Assim, a Modernidade cumpriu um papel extraordinário na história da humanidade, que não se constituiu de repente, sendo fruto de longo processo histórico, marcado por períodos de intensas lutas e embates para limitação do poder soberano, as quais renderam conquistas e vitórias em nome dos direitos humanos e sem as quais todo o repertório que compõe as declarações modernas de direitos restaria abalado.

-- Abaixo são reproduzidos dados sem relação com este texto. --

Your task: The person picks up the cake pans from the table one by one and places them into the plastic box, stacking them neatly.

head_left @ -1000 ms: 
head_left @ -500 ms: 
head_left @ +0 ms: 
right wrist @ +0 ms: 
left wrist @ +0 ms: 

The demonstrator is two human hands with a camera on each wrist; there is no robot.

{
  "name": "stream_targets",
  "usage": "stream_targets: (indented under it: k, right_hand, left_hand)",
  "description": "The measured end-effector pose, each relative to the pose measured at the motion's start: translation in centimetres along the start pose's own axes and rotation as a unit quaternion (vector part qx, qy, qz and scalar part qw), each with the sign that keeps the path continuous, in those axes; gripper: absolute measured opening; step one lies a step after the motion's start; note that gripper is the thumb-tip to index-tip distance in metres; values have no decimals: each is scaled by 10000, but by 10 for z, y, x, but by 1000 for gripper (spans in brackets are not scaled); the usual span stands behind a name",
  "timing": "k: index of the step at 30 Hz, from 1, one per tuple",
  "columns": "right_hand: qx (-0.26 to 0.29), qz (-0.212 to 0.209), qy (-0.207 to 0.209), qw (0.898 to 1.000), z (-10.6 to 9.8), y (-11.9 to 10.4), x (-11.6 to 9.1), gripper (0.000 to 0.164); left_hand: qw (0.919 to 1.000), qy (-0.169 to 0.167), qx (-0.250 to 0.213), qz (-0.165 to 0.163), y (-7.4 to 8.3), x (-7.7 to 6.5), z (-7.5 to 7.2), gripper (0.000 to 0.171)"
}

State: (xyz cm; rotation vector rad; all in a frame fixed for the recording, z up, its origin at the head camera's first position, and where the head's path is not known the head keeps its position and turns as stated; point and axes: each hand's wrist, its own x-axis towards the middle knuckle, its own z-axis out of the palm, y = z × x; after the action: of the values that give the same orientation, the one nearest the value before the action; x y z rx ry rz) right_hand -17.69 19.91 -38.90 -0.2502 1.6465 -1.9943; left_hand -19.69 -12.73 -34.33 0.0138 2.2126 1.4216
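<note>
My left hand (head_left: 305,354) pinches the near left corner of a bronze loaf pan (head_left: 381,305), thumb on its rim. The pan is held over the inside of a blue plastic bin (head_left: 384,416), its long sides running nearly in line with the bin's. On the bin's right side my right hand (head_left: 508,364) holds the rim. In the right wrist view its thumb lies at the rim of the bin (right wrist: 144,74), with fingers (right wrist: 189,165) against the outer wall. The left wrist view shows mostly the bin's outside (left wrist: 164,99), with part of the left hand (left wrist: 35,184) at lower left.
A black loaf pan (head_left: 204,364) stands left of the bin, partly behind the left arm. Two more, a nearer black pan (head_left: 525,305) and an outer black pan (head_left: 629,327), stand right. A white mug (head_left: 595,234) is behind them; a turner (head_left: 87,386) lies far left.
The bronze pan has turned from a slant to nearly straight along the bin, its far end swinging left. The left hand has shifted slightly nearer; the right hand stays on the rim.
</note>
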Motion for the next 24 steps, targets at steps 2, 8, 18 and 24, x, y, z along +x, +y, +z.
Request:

1.3 O RECONHECIMENTO DOS DIREITOS HUMANOS NA CONTEMPORANEIDADE: A FASE DOS DIREITOS SOCIAIS E DA INTERNACIONALIZAÇÃO

A intensa preocupação em torno dos direitos da pessoa humana na Modernidade está longe de ter se exaurido, muito pelo contrário, na contemporaneidade essa preocupação persiste. Dentro do processo de transformações vividas nesse período também é possível situar o enriquecimento de pequena parcela da sociedade, bem como a passividade do poder estatal no âmbito de questões de cunho social, o que acabou gerando forte crise no Estado Liberal, agravada com a chegada da Revolução Industrial ocorrida em meados do século XIX. Naquela época, o proletariado trabalhava em situações degradantes, submetido a extensas jornadas de trabalho e a salário miserável. As grandes revoluções do século XVIII e os direitos inicialmente consagrados tinham cunho individualista, mas somente num segundo momento é que foram proclamados os direitos sociais do homem, que instituíram a igualdade de direitos, a liberdade política e os direitos relativos ao trabalho.

Nesse período, a soberania externa alcança seu auge. Segundo Ferrajoli, a soberania externa “liberta-se definitivamente (...) de qualquer vínculo ou freio jurídico” (1997, p.34), isso por que as relações entre os Estados no século XIX acontecem como num estado de natureza, no qual nenhum Estado está vinculado a qualquer princípio ou norma que os freie na busca de seus interesses. Em outras palavras, o Estado configura-se como um sistema jurídico fechado, autossuficiente e o monopólio exclusivo da força por ele alcançado é afirmado no que diz respeito tanto ao seu interior quanto ao seu exterior, não havendo limite à sua soberania (FERRAJOLI, 1997).